For the material below, output exactly the span from the line with "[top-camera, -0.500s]" to the line with "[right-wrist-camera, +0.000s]", including both, and nothing besides.

[Start of section]

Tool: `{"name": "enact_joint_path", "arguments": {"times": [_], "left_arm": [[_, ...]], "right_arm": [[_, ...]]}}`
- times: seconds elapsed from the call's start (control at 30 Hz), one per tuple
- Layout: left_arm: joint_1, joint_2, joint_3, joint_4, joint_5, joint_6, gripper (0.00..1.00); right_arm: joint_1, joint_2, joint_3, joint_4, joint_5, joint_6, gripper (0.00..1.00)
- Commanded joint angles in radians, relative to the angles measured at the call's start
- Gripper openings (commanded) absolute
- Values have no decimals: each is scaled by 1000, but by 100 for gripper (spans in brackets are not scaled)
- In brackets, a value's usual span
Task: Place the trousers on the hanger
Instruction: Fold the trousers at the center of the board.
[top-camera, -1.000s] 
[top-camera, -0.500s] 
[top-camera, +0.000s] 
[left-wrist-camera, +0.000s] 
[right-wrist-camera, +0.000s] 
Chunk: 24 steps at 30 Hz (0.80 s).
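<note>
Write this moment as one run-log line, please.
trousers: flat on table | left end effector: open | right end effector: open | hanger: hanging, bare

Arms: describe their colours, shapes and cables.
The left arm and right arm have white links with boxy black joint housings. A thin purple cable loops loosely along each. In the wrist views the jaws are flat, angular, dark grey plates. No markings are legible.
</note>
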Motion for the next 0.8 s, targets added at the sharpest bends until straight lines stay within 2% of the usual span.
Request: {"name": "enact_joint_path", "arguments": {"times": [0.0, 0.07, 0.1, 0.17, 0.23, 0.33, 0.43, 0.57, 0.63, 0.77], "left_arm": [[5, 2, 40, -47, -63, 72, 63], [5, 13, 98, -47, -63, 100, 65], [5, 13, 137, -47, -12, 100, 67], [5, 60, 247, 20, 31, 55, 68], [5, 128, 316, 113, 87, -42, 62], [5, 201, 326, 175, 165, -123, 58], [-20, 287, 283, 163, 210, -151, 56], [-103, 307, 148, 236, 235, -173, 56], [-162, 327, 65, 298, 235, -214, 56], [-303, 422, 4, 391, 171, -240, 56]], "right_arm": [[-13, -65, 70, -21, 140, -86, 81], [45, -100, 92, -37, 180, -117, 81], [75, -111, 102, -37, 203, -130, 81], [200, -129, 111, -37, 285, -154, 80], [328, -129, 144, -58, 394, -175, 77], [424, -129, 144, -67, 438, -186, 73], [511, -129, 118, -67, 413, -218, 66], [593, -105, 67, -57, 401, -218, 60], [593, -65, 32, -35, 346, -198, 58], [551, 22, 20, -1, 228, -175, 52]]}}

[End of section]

▶ [RESULT FOR THIS EXERCISE]:
[top-camera, -0.500s] 
[top-camera, +0.000s] 
[left-wrist-camera, +0.000s] 
[right-wrist-camera, +0.000s] 

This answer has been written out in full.